• [Problem details] Return every line below as is, leaving out the pictures.

• [Dataset excerpt]
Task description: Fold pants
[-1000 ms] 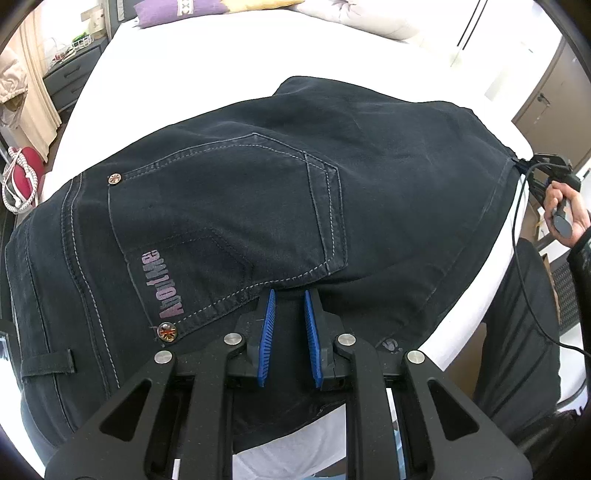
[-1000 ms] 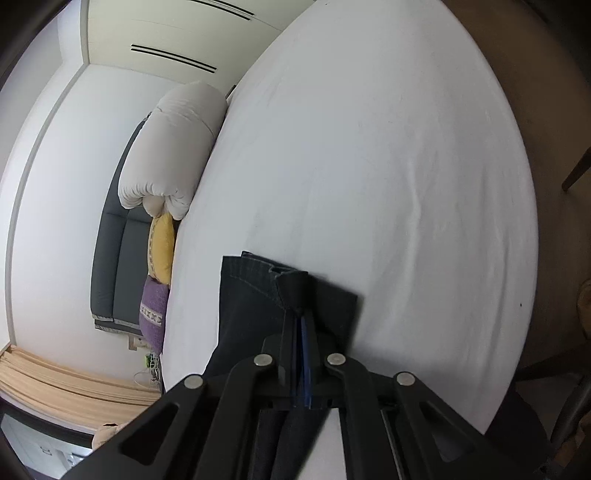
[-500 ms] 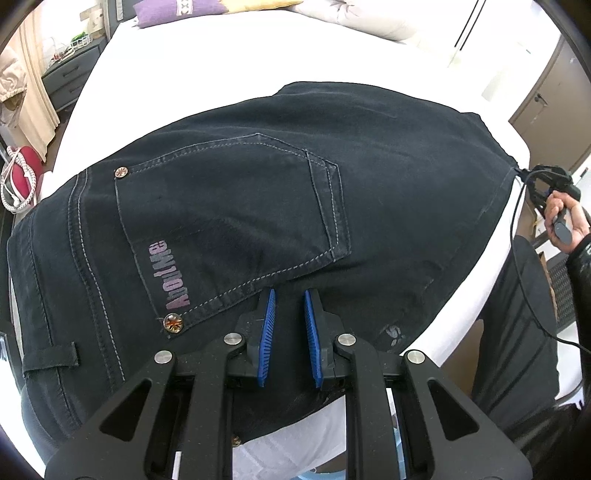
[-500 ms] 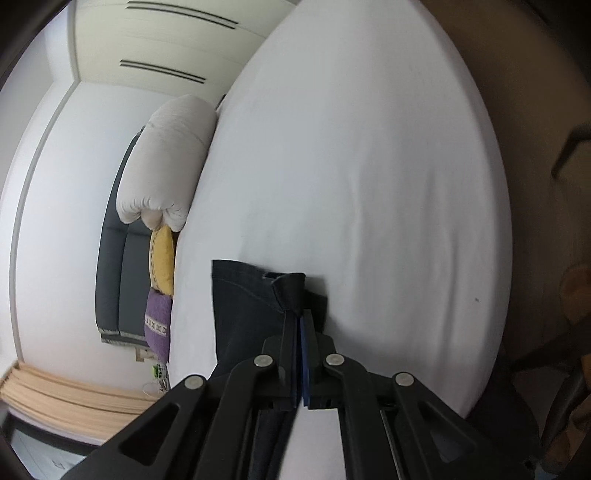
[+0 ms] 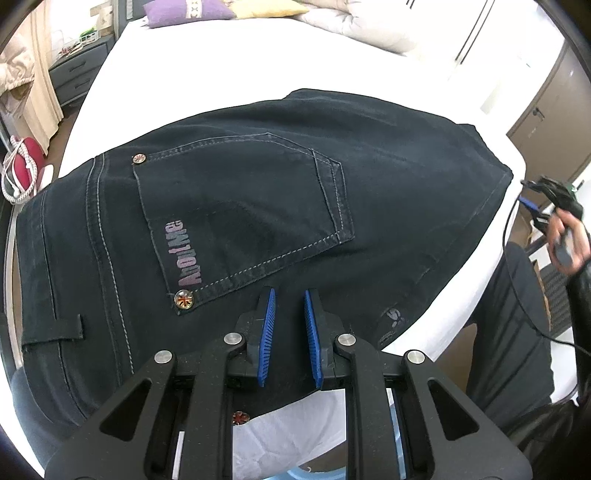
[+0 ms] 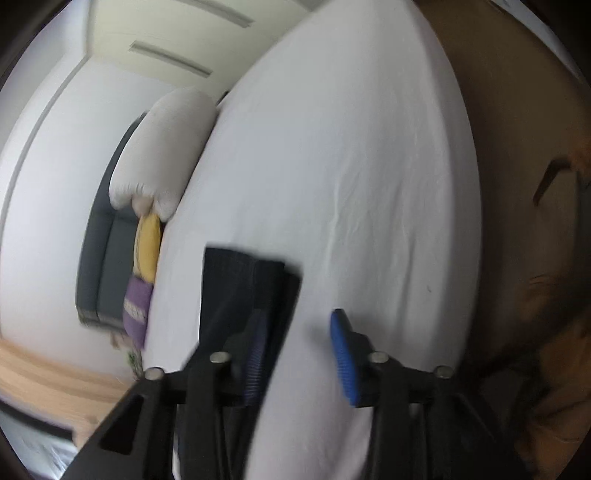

• [Task result]
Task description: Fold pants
[-1000 ms] 
[-1000 ms] 
[-500 ms] 
[-500 ms] 
[+0 ms] 
[+0 ms] 

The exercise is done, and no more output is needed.